Problem to solve:
Repeat only the lines running from the beginning of the material through the line that contains "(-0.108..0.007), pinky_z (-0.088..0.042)".

### Given entries ###

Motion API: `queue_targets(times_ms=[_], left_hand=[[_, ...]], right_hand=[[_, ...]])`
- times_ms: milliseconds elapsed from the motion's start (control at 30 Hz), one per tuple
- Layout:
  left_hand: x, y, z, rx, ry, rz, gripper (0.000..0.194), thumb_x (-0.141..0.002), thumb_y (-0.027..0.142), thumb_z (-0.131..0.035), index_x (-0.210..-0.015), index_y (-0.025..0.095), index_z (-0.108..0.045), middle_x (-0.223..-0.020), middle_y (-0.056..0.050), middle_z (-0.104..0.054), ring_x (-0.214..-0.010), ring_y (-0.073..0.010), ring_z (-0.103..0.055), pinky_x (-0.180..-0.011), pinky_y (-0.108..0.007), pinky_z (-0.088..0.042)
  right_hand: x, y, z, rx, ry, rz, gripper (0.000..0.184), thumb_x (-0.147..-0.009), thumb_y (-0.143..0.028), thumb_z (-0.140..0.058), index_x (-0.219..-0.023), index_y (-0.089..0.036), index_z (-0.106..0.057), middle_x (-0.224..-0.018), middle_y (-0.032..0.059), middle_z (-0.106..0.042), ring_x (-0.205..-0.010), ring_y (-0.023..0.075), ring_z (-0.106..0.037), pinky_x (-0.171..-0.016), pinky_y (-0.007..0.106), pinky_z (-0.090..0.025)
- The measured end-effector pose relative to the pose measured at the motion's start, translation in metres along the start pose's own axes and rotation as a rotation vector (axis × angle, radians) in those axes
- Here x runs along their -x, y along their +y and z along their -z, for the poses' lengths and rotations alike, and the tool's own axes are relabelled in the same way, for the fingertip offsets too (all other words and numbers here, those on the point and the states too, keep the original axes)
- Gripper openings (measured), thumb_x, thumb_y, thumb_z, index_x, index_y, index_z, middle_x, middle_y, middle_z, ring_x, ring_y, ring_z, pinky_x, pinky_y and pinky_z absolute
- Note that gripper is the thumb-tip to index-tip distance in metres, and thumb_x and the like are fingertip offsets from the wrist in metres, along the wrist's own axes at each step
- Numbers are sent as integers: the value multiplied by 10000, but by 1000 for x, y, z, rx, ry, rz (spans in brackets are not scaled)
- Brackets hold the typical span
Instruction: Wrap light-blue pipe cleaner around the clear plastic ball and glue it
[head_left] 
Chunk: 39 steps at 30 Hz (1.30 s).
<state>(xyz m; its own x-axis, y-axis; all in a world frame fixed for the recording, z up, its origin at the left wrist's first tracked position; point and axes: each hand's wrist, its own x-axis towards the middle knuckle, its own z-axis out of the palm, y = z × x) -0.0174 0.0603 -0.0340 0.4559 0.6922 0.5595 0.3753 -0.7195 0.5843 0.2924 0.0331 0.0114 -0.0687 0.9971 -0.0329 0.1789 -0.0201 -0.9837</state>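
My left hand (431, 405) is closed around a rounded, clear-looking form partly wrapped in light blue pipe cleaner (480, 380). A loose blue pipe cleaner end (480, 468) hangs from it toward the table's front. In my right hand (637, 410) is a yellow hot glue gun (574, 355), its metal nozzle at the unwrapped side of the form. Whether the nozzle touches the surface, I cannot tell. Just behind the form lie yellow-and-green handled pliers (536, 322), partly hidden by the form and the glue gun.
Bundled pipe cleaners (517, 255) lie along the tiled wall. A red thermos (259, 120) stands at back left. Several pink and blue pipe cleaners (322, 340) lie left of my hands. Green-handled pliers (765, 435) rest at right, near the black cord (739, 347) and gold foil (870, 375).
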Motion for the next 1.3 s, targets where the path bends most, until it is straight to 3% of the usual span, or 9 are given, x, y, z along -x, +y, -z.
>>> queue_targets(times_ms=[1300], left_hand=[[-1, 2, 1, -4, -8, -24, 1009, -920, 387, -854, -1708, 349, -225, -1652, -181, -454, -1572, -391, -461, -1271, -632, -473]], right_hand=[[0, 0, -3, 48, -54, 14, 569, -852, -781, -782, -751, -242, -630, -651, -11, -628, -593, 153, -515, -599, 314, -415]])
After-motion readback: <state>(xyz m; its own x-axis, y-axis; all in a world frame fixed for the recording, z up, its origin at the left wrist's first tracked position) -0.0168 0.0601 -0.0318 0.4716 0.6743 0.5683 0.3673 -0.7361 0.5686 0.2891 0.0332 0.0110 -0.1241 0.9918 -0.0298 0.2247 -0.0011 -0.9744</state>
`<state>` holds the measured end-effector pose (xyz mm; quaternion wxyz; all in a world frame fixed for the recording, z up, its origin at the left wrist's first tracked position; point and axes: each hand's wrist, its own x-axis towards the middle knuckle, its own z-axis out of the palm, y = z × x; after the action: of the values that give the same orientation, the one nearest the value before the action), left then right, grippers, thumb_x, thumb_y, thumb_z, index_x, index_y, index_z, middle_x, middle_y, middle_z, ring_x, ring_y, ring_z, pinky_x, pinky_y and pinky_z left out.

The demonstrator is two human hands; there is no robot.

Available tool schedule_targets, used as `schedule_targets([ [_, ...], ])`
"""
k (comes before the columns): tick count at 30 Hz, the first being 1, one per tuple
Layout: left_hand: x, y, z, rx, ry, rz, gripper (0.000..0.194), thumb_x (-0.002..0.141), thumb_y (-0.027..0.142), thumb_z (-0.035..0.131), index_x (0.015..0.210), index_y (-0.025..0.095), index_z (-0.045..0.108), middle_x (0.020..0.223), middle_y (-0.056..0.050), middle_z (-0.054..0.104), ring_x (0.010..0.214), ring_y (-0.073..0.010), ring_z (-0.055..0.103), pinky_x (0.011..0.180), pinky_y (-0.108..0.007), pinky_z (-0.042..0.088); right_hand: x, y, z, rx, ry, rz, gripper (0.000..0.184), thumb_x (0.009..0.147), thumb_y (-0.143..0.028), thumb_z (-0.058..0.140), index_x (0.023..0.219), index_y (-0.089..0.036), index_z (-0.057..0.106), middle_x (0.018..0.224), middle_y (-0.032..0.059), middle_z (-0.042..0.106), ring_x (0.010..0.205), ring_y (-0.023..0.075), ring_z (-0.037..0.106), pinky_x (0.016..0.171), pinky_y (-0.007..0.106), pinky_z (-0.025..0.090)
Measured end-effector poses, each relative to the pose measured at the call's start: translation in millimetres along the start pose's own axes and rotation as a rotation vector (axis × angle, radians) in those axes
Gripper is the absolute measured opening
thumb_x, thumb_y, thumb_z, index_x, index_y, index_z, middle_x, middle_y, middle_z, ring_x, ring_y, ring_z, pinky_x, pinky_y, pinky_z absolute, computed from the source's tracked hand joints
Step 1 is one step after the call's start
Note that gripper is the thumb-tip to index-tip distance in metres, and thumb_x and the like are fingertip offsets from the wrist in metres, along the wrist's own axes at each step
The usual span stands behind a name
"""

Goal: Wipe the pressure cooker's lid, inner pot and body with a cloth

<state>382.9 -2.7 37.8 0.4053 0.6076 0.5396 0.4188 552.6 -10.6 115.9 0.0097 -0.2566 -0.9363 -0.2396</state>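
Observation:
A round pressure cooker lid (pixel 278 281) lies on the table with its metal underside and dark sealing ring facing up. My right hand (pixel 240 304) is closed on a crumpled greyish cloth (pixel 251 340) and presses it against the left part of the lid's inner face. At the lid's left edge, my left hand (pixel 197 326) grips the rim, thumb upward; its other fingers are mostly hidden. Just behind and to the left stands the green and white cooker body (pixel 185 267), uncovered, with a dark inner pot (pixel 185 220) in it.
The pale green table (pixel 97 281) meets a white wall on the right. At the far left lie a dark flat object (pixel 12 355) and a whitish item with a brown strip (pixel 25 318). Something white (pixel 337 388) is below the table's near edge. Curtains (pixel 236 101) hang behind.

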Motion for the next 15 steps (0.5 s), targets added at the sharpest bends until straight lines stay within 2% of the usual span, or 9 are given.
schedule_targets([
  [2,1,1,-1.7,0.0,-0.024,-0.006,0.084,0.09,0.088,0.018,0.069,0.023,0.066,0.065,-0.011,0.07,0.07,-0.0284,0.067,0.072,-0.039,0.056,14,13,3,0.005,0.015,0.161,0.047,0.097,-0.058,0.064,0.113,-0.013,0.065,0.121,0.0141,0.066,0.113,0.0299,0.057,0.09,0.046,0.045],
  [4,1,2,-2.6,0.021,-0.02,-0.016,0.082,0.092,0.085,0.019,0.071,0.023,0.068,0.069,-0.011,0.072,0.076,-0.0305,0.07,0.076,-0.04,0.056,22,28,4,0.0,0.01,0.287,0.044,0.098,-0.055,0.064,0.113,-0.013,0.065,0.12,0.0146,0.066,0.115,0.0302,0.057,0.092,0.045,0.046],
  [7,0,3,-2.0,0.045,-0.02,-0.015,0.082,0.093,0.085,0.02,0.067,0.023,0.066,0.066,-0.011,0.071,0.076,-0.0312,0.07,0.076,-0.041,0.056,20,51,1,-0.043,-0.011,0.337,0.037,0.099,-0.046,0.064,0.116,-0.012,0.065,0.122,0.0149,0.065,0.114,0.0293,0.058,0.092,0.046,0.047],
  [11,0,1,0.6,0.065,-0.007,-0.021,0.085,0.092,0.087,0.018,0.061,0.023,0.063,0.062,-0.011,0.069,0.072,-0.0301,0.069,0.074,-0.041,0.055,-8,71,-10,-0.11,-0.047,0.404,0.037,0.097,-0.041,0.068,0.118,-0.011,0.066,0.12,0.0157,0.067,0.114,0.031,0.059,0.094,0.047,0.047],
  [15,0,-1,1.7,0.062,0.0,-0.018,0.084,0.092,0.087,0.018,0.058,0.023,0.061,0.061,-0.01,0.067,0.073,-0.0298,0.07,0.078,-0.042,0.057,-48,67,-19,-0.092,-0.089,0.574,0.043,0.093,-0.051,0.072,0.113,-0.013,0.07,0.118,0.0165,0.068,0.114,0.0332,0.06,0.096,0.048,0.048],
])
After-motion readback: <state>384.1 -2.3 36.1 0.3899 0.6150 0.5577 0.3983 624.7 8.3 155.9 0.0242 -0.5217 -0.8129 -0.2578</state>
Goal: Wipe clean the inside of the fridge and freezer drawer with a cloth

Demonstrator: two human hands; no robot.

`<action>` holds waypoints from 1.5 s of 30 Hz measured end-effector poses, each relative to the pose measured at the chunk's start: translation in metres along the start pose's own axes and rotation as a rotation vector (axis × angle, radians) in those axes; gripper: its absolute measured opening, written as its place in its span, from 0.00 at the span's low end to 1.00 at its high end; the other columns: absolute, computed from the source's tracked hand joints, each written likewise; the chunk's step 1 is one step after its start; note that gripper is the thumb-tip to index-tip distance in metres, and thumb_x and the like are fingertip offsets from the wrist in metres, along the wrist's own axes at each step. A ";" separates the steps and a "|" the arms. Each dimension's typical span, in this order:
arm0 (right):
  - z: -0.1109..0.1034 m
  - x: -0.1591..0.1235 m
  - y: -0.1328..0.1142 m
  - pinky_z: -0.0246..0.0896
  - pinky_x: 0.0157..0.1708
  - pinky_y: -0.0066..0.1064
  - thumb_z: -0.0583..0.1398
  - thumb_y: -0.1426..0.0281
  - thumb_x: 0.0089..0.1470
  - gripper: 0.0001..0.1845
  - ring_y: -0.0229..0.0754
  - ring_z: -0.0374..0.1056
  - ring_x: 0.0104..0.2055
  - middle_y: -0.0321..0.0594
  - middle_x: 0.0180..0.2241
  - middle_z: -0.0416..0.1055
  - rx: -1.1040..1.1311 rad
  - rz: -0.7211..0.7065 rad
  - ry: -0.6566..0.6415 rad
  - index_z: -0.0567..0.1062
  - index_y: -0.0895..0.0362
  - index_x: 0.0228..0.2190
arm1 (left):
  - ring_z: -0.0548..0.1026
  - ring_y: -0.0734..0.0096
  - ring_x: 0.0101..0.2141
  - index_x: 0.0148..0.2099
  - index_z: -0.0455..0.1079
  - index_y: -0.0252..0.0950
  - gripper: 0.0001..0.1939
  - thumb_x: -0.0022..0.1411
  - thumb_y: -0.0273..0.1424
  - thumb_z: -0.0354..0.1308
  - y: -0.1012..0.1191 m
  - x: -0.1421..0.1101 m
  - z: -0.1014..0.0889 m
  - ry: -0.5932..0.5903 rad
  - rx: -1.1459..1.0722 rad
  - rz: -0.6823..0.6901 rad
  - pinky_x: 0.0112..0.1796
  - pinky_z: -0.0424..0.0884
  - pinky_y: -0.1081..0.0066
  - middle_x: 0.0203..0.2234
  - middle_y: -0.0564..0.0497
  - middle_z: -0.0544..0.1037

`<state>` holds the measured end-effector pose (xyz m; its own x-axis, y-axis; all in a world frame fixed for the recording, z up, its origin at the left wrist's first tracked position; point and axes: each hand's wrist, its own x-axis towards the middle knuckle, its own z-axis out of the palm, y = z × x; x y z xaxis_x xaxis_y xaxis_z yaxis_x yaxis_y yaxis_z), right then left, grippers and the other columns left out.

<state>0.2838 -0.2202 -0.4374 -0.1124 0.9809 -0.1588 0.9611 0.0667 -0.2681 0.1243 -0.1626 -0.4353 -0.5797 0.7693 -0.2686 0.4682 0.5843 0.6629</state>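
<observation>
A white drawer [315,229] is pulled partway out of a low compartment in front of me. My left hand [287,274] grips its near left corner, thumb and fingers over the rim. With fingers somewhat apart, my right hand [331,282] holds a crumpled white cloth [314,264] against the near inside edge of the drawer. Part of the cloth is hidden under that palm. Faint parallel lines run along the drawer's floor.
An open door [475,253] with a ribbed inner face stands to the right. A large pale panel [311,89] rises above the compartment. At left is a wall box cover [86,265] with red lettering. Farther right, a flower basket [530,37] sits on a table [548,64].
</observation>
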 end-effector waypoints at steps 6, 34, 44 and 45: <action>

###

Solution to the problem:
Motion API: `queue_targets(times_ms=[_], left_hand=[[_, ...]], right_hand=[[_, ...]])`
- times_ms: milliseconds elapsed from the motion's start (control at 30 Hz), one per tuple
- Layout:
  left_hand: x, y, z, rx, ry, rz, gripper (0.000..0.194), thumb_x (-0.141..0.002), thumb_y (-0.027..0.142), thumb_z (-0.131..0.035), index_x (-0.210..-0.015), index_y (-0.025..0.095), index_z (-0.108..0.045), middle_x (-0.223..-0.020), middle_y (-0.056..0.050), middle_z (-0.104..0.054), ring_x (-0.214..-0.010), ring_y (-0.073..0.010), ring_z (-0.103..0.055), pinky_x (-0.180..-0.011), pinky_y (-0.108..0.007), pinky_z (-0.088..0.042)

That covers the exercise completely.